Aphids: These plant lice cause the greatest damage when they suck juices from the plants. They usually feed in clusters. Several applications of soapy water are quite effective.

Tomato Hornworm or Tobacco Hornworm: They feed on tomatoes, peppers, potatoes and related plants. You can pick them off by hand or use pesticides to control them such as Dipel or Thuricide.

Early Blight: This disease produces brown to black, target-like spots on older leaves. If severe, the fungus also attacks stems and fruit. Sanitation is the best control and can be prevented by using a Copper Fungicide or chemical pesticides such as Daconil. Remove all diseased plant tissue on the ground. Do not plant tomatoes in the same place next year.

Septoria leaf spot which causes small brown spots and the plant to defoliate from the ground up can also be controlled in this way. The key to control is to begin spraying prior to infection and continue throughout the season.

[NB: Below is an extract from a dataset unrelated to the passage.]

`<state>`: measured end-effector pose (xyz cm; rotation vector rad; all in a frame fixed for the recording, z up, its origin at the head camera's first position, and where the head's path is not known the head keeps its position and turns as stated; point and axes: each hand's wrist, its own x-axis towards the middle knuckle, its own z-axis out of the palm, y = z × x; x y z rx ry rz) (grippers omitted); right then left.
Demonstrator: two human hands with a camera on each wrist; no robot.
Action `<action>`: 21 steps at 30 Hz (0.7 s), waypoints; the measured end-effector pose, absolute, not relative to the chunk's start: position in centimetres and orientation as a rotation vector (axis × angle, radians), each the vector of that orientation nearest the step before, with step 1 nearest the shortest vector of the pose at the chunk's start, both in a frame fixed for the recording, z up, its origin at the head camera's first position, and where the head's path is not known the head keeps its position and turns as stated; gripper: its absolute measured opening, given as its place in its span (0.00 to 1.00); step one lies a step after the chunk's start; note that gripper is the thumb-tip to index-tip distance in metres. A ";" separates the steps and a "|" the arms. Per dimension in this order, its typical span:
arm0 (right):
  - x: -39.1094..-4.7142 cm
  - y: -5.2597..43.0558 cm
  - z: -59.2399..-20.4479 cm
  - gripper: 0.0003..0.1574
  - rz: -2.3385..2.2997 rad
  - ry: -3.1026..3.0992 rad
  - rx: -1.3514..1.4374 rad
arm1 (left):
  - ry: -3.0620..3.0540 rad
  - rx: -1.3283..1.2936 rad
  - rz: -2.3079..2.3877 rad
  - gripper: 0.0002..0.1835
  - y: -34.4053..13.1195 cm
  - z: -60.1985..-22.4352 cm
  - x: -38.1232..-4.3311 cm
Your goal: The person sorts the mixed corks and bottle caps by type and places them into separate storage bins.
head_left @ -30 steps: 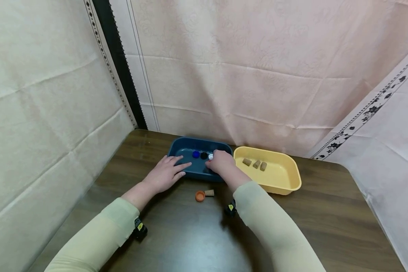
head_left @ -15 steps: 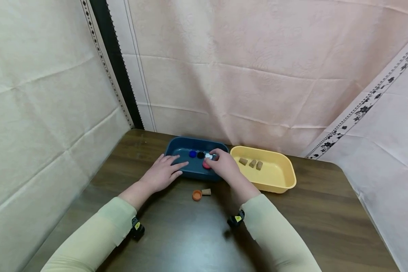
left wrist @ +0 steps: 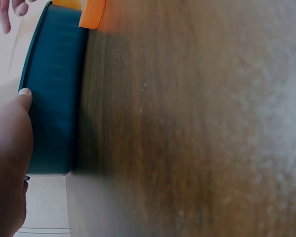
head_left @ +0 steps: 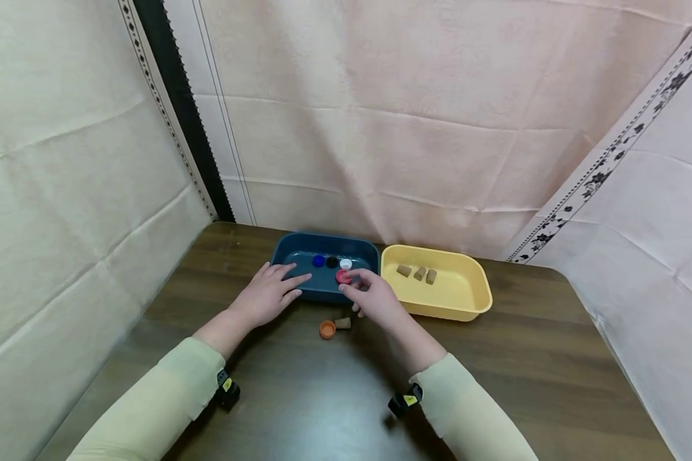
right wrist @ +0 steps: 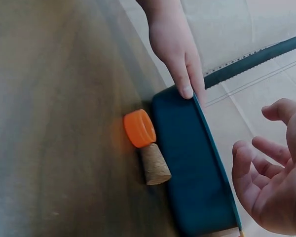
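Observation:
Spread fingers of my left hand (head_left: 265, 294) reach over the near left edge of the dark blue tray (head_left: 317, 285); in the left wrist view the thumb touches its rim. Above that tray's right end is my right hand (head_left: 377, 301), its fingers loosely bent and holding nothing in the right wrist view. Close by its fingertips lies a red bottle cap (head_left: 343, 276). Just behind are a white cap (head_left: 345, 264), a black cap (head_left: 332, 262) and a blue cap (head_left: 319, 260), in a row.
An orange cap (right wrist: 139, 128) and a cork stopper (right wrist: 156, 165) lie side by side on the wooden table (head_left: 300, 397), before the blue tray. To its right stands a yellow tray (head_left: 467, 301) holding several corks (head_left: 420, 274). Pale cloth (head_left: 438, 160) hangs behind.
My right hand has let go of the red cap beside the white one and drawn back toward me, its fingers loosening. The left hand stays at the tray edge. The head view shifts slightly.

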<state>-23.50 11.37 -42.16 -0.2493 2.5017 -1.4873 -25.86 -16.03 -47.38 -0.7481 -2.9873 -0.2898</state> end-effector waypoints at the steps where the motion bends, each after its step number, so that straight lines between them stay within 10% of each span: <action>1: -23.2 11.5 -42.2 0.22 -1.496 2.491 -0.244 | -2.984 -0.752 -0.291 0.26 -16.0 -47.4 -25.9; 21: -21.2 12.7 -43.7 0.19 -1.501 2.408 -0.203 | -3.005 -0.758 -0.274 0.27 -16.1 -47.3 -26.0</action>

Blossom End Rot: This disease is non-parasitic and is caused by a calcium deficiency in the developing fruit. The affected area darkens and enlarges in a widening circle. The calcium deficiency may be due to a lack of calcium uptake from the soil or to extreme fluctuations in water supply. Make sure your soil pH is between 6.0-6.5 to maximize nutrient availability. Since blossom-end rot is also associated with extremes in water supply, it is important to try to
regulate the moisture supply in the soil. Plants need 1” of water per week.

Bacterial Blight can be a problem in our area as well. It consists of angular brown spots on pepper and tomato leaves and can spread to the fruit. To control this, apply a copper fungicide prior too or as soon as any symptoms are noticed. Continue throughout the season based on label recommendations.

Perennial flowers – Spring and summer is the perfect time to plant herbaceous perennial flowers. You will find these plants at all garden centers and big box stores for the entire summer based on their bloom times. The key to growing good perennial flowers is drainage. Once established, the need relatively little irrigation and need great soil drainage. The biggest killer of these plants is water hanging around the roots during the winter so soil prep is the key to long
lived plants.

The use of brand names in this publication does not imply endorsement by the North Carolina Cooperative Extension Service of the products or services named nor discrimination against similar products or services not mentioned.